▸ ACTIVITY
Wherever the word "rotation" appears in a line of the records, copy that line.

Extracted data entries:
○ ○ ○ ○ ○ ○ ○

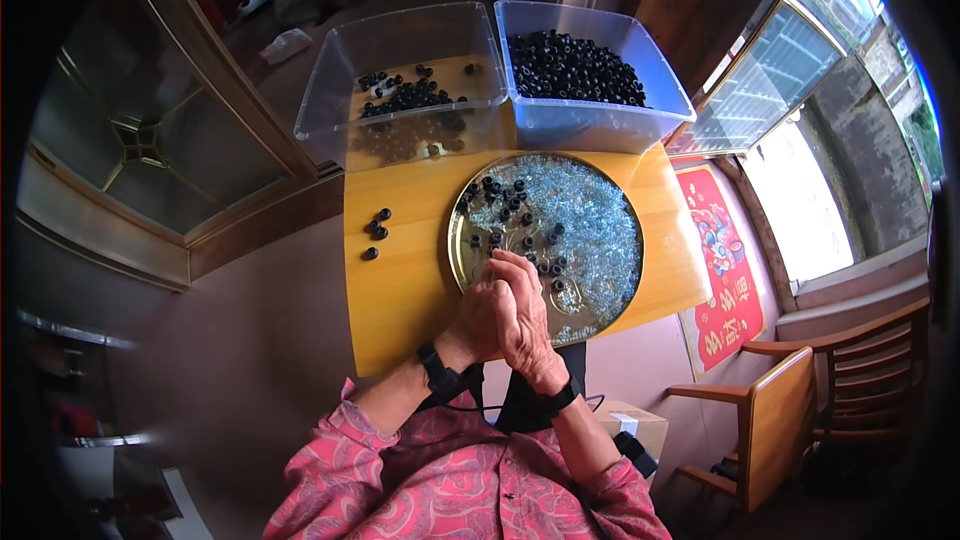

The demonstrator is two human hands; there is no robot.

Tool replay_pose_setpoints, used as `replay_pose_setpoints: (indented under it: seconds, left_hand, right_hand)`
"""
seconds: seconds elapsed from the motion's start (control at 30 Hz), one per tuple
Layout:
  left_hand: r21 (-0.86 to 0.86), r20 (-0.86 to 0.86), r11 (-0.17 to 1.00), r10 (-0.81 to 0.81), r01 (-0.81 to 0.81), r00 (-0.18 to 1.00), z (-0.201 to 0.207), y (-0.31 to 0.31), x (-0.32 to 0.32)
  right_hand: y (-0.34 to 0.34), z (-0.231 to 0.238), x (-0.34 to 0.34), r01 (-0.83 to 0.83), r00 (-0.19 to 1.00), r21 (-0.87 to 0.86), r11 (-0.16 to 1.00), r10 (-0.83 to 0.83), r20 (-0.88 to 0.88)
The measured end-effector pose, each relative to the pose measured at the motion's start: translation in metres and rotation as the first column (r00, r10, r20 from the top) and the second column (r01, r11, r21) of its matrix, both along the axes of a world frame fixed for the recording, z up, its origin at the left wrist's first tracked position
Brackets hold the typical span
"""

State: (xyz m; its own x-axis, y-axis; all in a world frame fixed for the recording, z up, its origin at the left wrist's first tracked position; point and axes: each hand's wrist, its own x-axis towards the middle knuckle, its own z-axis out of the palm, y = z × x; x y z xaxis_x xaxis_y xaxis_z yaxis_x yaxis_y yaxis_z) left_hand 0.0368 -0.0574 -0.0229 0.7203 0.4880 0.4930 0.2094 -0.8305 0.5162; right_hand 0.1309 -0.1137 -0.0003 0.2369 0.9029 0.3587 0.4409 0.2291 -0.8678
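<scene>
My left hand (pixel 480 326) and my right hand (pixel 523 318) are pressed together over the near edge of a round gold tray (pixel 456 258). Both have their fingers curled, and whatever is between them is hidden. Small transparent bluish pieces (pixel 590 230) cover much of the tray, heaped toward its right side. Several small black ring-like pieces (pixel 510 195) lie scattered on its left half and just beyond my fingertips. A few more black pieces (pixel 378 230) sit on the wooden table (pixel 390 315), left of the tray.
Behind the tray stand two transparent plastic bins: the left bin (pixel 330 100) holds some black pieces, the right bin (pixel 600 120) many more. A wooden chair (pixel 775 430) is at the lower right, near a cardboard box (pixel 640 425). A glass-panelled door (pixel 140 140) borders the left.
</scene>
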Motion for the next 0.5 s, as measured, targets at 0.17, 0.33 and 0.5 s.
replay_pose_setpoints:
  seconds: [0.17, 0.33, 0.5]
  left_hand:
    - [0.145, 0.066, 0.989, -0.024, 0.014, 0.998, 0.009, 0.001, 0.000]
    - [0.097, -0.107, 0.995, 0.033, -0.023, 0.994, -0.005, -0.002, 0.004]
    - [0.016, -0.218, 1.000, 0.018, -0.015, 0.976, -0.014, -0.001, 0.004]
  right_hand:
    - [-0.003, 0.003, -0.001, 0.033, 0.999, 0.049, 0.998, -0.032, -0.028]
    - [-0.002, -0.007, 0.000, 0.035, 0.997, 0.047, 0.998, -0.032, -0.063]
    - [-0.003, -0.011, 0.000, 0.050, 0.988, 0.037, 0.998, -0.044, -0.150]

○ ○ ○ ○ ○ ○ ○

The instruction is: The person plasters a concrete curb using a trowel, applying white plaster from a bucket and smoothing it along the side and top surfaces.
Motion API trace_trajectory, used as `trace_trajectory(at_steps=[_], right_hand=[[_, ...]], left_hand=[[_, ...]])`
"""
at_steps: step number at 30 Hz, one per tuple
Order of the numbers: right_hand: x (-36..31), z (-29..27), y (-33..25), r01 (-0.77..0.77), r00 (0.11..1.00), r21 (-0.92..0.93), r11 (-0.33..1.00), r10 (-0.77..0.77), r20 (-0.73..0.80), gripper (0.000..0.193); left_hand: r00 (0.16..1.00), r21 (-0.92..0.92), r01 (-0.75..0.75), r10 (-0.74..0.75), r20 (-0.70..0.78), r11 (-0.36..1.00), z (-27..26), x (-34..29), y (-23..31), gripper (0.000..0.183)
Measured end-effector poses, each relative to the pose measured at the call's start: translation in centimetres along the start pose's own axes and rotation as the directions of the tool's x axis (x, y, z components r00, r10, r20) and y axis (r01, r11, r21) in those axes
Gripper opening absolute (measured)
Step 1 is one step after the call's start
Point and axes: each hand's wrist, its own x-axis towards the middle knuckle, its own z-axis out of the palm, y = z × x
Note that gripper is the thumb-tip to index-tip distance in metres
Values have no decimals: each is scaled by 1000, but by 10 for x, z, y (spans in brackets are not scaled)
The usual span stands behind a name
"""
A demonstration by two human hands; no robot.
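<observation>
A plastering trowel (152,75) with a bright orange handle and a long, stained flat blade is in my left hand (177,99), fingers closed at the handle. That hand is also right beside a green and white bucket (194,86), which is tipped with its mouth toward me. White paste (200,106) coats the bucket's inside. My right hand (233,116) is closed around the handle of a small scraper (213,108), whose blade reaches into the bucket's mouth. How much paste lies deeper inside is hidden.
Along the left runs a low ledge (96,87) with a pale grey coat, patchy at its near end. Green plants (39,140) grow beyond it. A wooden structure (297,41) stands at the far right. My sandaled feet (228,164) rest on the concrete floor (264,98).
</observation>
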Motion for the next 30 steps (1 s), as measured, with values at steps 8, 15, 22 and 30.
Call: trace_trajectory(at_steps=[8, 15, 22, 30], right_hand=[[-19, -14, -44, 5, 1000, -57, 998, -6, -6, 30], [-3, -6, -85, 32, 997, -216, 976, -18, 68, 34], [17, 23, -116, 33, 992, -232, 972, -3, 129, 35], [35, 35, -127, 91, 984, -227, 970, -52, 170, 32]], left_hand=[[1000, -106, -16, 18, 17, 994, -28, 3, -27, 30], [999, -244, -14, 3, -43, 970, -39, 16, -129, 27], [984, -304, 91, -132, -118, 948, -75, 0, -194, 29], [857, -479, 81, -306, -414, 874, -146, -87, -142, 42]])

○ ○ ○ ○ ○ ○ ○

▸ PROBLEM SOLUTION
The measured end-effector pose, each relative to the pose measured at the motion's start: translation in metres and rotation as the first column (r00, r10, r20 from the top) and the second column (r01, r11, r21) of its matrix, both along the axes of a world frame fixed for the recording, z up, its origin at the left wrist's first tracked position
Measured end-effector poses, each relative to the pose measured at the call's start: translation in centimetres along the start pose's own axes and rotation as the directions of the tool's x axis (x, y, z components r00, r10, r20) and y axis (r01, r11, r21) in those axes

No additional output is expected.